Hastwell became postmaster and is likely to have used this iron building initially, but in 1934 a new weatherboard post office room was added to the north-east side of his cottage by other Sackville residents, who had formed a Sackville North Post Office League, with R. T. Madden as secretary. This new post office 2.5 x 3.2 metres (8 by 10 feet), was described in 1955 as ‘alike to an old shed. It is of wooden structure, and lined with jute bagging .. it is a lock up building’ (6). This is the post office run by George Hastwell until 1943 and then by Miss Doris Alcorn, appointed postmistress in July 1943. Miss Alcorn, whose later married name was Mrs Noble, used the weatherboard building for postal business and for the sale of confectionary, tobacco and soft drinks. Later by 1955 she used the cottage as a tearoom (7).

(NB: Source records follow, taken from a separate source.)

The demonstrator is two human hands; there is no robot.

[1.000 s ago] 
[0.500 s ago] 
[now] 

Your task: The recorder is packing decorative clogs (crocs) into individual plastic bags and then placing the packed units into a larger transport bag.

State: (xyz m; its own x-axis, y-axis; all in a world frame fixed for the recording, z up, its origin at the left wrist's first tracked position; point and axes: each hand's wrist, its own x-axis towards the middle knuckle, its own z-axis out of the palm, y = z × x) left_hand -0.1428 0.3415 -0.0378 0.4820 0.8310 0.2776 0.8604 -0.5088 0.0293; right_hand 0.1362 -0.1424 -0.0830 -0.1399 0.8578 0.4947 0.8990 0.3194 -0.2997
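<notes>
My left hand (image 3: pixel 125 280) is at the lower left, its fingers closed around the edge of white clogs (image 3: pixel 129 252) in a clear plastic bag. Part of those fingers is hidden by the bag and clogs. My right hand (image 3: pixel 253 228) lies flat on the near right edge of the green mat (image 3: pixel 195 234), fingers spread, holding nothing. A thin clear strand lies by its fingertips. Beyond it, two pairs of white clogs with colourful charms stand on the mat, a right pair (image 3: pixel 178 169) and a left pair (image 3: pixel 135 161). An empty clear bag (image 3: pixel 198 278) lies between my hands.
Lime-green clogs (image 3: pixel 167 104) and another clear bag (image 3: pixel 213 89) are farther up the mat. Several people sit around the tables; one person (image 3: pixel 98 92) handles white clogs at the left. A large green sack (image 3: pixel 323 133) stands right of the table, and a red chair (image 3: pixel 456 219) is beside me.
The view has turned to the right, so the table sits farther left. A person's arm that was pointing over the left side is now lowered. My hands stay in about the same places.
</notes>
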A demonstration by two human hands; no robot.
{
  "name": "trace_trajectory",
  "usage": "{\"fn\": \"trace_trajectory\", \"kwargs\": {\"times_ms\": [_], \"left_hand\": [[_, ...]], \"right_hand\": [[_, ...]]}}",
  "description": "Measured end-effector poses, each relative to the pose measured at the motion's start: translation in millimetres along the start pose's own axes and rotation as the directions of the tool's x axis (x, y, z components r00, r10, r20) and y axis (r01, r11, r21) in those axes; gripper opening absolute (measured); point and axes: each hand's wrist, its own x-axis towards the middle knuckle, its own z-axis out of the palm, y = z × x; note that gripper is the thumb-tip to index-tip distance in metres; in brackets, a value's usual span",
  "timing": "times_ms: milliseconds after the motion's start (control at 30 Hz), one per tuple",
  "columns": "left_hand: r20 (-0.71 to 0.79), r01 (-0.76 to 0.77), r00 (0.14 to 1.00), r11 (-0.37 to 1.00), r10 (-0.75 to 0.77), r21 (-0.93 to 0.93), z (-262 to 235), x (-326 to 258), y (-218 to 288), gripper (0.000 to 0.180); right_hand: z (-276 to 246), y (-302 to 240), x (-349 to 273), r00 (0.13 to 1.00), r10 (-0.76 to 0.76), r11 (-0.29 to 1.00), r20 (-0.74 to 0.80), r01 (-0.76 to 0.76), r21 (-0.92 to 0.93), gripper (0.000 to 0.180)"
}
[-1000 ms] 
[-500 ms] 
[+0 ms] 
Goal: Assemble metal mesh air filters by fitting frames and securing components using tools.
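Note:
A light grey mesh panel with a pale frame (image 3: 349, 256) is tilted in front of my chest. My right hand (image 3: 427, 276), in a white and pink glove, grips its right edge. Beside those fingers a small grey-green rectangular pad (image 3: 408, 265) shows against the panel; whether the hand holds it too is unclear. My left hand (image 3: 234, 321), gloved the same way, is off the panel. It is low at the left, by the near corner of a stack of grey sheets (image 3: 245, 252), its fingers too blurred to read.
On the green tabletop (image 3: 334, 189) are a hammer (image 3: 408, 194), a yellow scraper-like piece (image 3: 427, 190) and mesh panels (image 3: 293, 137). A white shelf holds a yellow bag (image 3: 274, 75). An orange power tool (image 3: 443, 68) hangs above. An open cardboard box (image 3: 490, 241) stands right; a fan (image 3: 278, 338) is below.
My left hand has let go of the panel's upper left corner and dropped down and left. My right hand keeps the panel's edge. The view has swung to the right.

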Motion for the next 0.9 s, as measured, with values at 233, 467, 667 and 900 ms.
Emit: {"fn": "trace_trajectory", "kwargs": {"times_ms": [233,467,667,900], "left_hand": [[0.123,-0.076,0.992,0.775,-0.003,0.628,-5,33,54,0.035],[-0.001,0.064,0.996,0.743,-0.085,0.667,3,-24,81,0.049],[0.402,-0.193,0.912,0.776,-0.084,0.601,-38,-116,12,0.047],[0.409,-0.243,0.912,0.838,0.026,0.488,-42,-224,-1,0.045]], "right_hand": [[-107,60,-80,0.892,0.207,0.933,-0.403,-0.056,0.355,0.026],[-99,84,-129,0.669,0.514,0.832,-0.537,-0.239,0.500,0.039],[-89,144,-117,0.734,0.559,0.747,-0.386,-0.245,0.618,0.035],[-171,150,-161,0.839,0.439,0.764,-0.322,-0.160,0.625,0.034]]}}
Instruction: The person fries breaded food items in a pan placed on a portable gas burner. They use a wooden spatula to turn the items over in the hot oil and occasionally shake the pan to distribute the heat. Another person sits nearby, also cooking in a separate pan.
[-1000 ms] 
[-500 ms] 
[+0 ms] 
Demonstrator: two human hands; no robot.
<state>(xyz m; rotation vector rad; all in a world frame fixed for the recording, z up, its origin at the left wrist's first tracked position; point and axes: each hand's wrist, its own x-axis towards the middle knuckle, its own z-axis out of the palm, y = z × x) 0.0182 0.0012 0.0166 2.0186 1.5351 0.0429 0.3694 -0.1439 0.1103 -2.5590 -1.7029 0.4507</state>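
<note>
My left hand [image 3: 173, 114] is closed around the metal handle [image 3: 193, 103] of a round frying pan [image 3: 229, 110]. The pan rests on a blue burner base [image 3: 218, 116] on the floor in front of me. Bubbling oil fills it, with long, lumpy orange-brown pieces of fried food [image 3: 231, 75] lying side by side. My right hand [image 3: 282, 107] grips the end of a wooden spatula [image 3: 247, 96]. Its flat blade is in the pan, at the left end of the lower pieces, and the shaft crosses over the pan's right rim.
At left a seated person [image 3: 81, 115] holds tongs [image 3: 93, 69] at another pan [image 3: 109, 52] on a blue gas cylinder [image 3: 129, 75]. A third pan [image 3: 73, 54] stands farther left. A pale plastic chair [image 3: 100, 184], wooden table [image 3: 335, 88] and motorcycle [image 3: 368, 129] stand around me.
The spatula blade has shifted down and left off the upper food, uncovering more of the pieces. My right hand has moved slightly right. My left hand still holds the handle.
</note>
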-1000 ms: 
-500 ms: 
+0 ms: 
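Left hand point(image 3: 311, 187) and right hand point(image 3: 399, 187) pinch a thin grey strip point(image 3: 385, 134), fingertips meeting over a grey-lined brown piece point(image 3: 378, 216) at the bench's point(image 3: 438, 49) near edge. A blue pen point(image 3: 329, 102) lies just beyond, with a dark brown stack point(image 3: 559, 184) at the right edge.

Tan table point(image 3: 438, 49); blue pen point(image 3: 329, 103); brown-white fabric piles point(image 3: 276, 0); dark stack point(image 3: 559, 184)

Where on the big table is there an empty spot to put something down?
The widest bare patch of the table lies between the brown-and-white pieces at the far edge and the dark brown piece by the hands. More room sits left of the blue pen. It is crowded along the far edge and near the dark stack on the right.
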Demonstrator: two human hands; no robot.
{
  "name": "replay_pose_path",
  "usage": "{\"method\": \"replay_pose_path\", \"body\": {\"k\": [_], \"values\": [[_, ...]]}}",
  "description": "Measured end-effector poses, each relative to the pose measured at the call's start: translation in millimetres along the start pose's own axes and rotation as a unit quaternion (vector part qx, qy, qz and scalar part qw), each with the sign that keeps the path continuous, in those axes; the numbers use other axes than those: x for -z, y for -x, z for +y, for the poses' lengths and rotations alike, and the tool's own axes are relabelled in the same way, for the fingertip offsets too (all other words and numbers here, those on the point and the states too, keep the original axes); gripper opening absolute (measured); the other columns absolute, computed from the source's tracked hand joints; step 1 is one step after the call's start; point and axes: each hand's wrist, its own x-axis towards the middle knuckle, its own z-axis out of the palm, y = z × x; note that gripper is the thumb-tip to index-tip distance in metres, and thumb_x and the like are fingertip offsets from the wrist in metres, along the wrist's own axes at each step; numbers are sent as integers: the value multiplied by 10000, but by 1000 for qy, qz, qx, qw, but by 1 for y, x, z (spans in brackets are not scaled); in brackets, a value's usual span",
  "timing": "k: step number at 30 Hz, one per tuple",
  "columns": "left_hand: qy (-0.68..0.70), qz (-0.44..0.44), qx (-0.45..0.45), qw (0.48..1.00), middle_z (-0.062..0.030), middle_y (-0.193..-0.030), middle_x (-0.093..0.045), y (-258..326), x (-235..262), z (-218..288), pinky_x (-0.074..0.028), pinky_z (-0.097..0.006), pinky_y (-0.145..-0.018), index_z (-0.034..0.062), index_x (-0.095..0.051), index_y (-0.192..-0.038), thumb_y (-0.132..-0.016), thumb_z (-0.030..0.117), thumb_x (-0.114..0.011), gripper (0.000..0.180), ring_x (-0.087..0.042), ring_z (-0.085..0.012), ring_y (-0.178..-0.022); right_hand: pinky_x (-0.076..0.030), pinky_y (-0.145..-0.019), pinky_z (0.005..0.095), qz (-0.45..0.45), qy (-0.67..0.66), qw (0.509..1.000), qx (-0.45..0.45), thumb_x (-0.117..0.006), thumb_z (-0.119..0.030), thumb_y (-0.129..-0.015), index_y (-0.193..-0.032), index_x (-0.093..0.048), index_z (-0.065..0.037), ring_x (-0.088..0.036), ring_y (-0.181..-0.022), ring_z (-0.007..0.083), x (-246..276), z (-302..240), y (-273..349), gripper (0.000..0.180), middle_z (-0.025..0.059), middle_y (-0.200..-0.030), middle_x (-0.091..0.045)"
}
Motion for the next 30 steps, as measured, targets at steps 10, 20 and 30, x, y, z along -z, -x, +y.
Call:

The post office moved from Hastwell’s former premises in 1956 to a new general store built in fibro-cement, also on Sackville Ferry Road, some 1650 metres to the north. The store-keeper cum postmaster was initially Ernest Buttfield from 1956 until 1957 and from 1963 until 1975 Mrs June Bonser ran the store and post office (8).
The Hastwell cottage and its adjoining 1934 weatherboard post office became derelict after 1956 and in 1970 both were moved to the Australian Pioneer Village (7). The post office still contained its pigeon holes and other postal equipment used in the time of George Hastwell and Doris Noble from 1934 to 1956.
(1) J. J. Olsen, Sackville North, Australian Post Office, Historical Office, Public Relations Section, 1974, p. 5; Russell Turnbull 14.6.2002. (2) Russell Turnbull 14.6.2002. (3) Rick Fleming, Sackville North Public School, Sackville North 1992; (4) Britten, 11.7.1905, State Records, New South Wales, School Files, Sackville Reach School, 5/1756OA. (5) Olsen, p. 3-5; Arndell, 16.5.1911 State Records, New South Wales, School Files, Sackville Reach School 5/1756OA; Russell Turnbull 14.6.2002. (6) Olsen, p. 8. (7) June Bonser, 14.6.2002. (8) Bonser, 14.6.2002; Olsen p.10.